#### WORK ITEM:
Filter the listing below, copying every line in which the word "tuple" appears.

+ + + + +

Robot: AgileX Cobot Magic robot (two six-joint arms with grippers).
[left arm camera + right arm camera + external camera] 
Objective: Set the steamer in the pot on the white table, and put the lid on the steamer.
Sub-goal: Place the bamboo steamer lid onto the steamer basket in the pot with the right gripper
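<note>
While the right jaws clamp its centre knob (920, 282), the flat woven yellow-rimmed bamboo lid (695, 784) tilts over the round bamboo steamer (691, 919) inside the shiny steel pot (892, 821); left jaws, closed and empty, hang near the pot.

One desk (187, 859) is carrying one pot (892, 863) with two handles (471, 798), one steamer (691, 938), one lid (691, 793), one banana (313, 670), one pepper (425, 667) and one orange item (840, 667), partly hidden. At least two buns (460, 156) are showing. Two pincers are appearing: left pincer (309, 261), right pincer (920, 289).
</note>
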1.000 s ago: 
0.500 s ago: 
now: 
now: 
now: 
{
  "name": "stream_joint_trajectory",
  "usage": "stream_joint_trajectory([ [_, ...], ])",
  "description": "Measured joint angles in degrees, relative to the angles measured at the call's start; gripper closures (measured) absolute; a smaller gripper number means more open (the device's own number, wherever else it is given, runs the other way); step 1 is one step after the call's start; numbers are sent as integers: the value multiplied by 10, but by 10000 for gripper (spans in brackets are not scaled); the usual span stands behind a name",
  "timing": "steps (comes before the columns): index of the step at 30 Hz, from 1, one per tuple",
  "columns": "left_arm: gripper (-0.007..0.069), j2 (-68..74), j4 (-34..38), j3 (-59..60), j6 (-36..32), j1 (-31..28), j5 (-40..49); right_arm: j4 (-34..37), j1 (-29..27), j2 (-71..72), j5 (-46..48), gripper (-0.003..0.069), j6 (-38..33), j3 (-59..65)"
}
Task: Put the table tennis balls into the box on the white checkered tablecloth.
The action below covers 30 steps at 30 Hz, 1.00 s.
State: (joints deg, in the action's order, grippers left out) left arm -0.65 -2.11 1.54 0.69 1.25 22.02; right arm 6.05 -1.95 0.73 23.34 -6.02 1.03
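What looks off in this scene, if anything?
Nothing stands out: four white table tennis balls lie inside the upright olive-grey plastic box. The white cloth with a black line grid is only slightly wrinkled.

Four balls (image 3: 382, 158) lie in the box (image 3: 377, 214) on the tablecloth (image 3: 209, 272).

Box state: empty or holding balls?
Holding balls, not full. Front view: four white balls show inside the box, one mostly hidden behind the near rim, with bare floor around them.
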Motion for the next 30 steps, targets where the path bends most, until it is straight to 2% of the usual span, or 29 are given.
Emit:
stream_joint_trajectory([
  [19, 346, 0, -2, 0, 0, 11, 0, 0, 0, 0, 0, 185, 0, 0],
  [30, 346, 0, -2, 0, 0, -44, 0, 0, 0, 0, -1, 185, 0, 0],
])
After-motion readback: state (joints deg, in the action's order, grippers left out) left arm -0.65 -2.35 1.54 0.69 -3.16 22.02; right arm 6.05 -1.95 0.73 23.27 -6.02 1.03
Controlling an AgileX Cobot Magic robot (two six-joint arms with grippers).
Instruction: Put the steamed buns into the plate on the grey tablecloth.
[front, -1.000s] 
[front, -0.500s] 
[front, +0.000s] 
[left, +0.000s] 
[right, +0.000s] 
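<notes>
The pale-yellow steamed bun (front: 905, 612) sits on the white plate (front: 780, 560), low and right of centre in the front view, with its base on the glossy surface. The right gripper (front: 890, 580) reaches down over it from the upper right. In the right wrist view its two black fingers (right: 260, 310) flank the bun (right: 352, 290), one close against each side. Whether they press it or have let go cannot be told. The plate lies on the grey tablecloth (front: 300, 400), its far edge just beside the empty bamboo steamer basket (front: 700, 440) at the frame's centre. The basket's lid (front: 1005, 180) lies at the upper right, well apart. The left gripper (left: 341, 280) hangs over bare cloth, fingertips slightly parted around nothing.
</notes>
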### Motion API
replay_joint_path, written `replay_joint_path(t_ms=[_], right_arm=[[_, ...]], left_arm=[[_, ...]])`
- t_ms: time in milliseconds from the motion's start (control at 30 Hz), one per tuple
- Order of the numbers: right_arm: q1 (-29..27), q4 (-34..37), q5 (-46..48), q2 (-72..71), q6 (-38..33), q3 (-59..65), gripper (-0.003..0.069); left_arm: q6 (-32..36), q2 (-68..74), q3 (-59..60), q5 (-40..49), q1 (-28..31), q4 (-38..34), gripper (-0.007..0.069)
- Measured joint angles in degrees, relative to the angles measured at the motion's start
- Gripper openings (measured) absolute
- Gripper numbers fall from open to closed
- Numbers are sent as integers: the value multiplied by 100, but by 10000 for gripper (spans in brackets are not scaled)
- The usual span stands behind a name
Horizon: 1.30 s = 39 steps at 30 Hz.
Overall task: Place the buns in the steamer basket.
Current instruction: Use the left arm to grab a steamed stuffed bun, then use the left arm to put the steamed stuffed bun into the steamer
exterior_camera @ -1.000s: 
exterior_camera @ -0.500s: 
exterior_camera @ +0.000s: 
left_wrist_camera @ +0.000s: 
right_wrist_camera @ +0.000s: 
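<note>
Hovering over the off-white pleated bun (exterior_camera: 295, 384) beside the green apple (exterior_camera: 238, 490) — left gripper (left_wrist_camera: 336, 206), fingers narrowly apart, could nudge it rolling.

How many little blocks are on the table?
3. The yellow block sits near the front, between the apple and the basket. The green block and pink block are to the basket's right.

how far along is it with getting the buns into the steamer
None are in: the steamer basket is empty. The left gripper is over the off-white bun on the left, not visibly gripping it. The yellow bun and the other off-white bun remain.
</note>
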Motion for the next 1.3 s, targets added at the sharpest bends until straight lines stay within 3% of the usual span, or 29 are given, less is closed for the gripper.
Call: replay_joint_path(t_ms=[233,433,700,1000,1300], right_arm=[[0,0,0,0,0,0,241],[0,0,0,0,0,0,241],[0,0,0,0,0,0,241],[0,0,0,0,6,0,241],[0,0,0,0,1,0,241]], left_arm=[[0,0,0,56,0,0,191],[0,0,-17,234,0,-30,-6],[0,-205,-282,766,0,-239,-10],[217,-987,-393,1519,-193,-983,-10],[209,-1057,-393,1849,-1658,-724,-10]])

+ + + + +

#### EXERCISE RESULT:
  "timing": "steps (comes before the columns): index of the step at 30 Hz, from 1, one per tuple",
- t_ms: time in milliseconds from the motion's start (control at 30 Hz), one per tuple

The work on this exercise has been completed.